Tetapi hanya berapa langkah dari sini, dominasi warna merah digantikan secara drastis oleh warna keemasan dari patung-patung raksasa yang berkilau di puncak bukit. Patung dewa Pan-ku, dewa terbesar dalam mitologi Tiongkok yang dipercaya menciptakan alam semesta, berdiri gagah menggenggam bola dunia. Di sampingnya, ada patung Laotzu dan Sakyamuni. Di sampingnya lagi, ada Dewa Zeus dari Yunani dan Maya dari Amerika Latin. Semuanya berkumpul di satu tempat, seolah menjadi saksi bahwa para dewa pun mengamini konsep Perserikatan Bangsa-Bangsa.

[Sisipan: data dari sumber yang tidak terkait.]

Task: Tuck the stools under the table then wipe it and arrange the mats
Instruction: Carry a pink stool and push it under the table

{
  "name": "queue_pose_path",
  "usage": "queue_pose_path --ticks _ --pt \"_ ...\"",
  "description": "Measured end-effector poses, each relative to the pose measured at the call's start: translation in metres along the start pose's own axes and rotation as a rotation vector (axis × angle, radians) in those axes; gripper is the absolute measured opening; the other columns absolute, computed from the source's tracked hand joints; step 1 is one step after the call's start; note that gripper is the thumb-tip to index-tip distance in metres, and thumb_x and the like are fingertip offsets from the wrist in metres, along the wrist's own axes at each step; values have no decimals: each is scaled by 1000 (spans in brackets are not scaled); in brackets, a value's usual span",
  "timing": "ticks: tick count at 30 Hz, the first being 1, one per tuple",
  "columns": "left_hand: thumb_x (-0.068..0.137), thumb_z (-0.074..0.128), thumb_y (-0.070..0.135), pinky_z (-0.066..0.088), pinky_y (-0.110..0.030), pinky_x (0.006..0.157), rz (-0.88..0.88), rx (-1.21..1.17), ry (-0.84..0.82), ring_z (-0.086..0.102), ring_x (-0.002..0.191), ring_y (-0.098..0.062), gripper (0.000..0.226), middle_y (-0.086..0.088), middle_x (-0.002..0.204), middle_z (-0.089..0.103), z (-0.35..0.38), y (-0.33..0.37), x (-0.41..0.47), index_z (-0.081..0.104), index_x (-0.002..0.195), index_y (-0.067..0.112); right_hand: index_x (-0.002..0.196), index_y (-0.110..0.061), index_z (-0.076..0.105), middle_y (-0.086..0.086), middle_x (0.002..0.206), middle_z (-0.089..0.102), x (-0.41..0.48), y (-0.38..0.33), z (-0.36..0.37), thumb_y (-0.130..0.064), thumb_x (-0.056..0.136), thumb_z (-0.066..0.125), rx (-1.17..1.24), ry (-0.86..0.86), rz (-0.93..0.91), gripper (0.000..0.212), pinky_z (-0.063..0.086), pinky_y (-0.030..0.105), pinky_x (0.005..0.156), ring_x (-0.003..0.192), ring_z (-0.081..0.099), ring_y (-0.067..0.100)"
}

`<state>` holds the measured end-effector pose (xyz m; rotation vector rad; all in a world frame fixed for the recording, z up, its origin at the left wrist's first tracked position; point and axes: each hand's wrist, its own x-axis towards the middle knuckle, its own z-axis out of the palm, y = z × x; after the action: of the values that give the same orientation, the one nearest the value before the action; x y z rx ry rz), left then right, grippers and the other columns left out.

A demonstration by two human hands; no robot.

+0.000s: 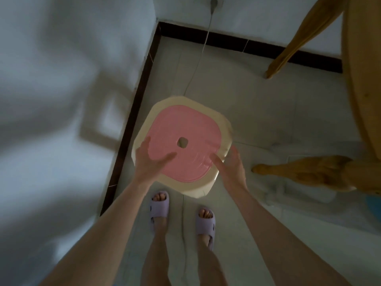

"Pada hakikatnya semua umat manusia berasal dari akar yang sama," kata pemandu yang menjawab kebingungan saya. Dia juga menjelaskan, tidak jauh dari tempat ini ditemukan fosil manusia pertama di dataran luas Eurasia. Karena itulah, pariwisata Gunung Maren mengusung nama Eurasia, nenek moyang semua umat manusia, dan hakikat kebersamaan akar kemanusiaan---"untuk menarik perhatian orang," sang pemandu menutup penjelasannya.
Semakin kami berjalan, Gunung Maren semakin menunjukkan warna yang berbeda. Atraksi yang ditampilkan sekarang adalah religia. Di tengah hutan bambu yang rimbun, pagoda mungil berdiri. Beberapa kuil kecil tersebar, lengkap dengan patung Buddha Maitreya dan para Arahat yang semua masih serba bersih, baru, dan mengkilat. Tidak terlihat umat yang bersembahyang di tengah gunung yang begitu sepi di hari yang dingin ini. Satu-satunya biksu yang saya jumpai mengatakan bahwa kuil-kuil di sini ada yang dibangun tahun 2002, ada pula yang tahun 2007. Kelompok patung dewa Pan-Ku dan Zeus itu bahkan diresmikan belum setahun lalu.
"Tetapi," pemandu mengingatkan, "dalam sejarahnya, adalah lazim ditemukan kuil-kuil Budha di gunung-gunung. Di gunung ini pun sejak zaman dulu sudah ada kuil, tetapi sempat rusak pada zaman Revolusi Kebudayaan. Kami hanya membangun kembali."